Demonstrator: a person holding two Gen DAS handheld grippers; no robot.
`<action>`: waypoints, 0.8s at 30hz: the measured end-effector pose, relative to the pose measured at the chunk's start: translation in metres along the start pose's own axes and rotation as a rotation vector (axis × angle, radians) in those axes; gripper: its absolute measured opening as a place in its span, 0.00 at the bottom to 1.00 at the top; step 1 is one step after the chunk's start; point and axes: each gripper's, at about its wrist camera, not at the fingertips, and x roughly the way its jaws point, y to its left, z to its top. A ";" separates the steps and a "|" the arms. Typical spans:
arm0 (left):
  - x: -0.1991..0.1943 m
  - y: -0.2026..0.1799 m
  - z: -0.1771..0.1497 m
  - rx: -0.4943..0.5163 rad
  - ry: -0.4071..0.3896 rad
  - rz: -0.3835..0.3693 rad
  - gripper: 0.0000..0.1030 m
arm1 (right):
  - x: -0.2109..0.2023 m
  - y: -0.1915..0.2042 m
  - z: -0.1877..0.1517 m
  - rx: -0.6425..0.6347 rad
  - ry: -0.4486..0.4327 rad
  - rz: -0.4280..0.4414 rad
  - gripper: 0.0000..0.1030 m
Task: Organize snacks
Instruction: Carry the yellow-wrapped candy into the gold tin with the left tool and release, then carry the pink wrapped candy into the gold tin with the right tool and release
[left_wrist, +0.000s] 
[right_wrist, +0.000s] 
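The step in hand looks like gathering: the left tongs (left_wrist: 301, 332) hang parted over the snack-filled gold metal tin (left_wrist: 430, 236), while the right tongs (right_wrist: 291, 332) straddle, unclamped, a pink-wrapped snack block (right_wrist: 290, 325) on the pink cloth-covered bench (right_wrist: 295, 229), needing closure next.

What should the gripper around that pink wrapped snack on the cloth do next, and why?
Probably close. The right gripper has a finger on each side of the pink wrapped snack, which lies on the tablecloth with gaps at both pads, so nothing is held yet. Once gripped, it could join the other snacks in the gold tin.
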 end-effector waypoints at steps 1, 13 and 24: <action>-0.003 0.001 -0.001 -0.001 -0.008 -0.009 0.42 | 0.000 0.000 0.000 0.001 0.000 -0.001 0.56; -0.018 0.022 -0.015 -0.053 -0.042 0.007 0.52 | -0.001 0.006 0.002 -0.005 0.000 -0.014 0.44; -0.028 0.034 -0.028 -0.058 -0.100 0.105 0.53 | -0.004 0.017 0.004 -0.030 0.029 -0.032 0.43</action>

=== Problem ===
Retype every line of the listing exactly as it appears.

=== Response ===
Demonstrator: a person holding two Gen DAS handheld grippers; no robot.
`<action>`: waypoints, 0.8s at 30hz: the measured end-effector pose, relative to the pose measured at the chunk's start: translation in metres along the start pose's own axes and rotation as a rotation vector (axis × angle, radians) in those axes; gripper: its absolute measured opening as a place in its span, 0.00 at the bottom to 1.00 at the top; step 1 is one step after the chunk's start; point and axes: each gripper's, at about its wrist camera, not at the fingertips, and x roughly the way its jaws point, y to its left, z to its top. A ";" separates the steps and a "|" the arms. Typical spans:
arm0 (left):
  - x: -0.1991..0.1943 m
  - y: -0.2026..0.1799 m
  - z: -0.1771..0.1497 m
  - rx: -0.4943..0.5163 rad
  - ry: -0.4071..0.3896 rad
  - rz: -0.3835..0.3693 rad
  - gripper: 0.0000..0.1030 m
arm1 (right):
  - x: -0.2109..0.2023 m
  - y: -0.1915..0.2042 m
  - z: -0.1877..0.1517 m
  - rx: -0.6425..0.6347 rad
  - ry: -0.4486..0.4327 rad
  - rz: -0.4280..0.4414 rad
  - gripper: 0.0000..0.1030 m
Task: Organize snacks
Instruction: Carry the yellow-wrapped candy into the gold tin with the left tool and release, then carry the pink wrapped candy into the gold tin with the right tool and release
[left_wrist, +0.000s] 
[right_wrist, +0.000s] 
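The step in hand looks like gathering: the left tongs (left_wrist: 301, 332) hang parted over the snack-filled gold metal tin (left_wrist: 430, 236), while the right tongs (right_wrist: 291, 332) straddle, unclamped, a pink-wrapped snack block (right_wrist: 290, 325) on the pink cloth-covered bench (right_wrist: 295, 229), needing closure next.

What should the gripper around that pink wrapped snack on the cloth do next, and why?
Probably close. The right gripper has a finger on each side of the pink wrapped snack, which lies on the tablecloth with gaps at both pads, so nothing is held yet. Once gripped, it could join the other snacks in the gold tin.
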 end-effector waypoints at steps 1, 13 and 24: <action>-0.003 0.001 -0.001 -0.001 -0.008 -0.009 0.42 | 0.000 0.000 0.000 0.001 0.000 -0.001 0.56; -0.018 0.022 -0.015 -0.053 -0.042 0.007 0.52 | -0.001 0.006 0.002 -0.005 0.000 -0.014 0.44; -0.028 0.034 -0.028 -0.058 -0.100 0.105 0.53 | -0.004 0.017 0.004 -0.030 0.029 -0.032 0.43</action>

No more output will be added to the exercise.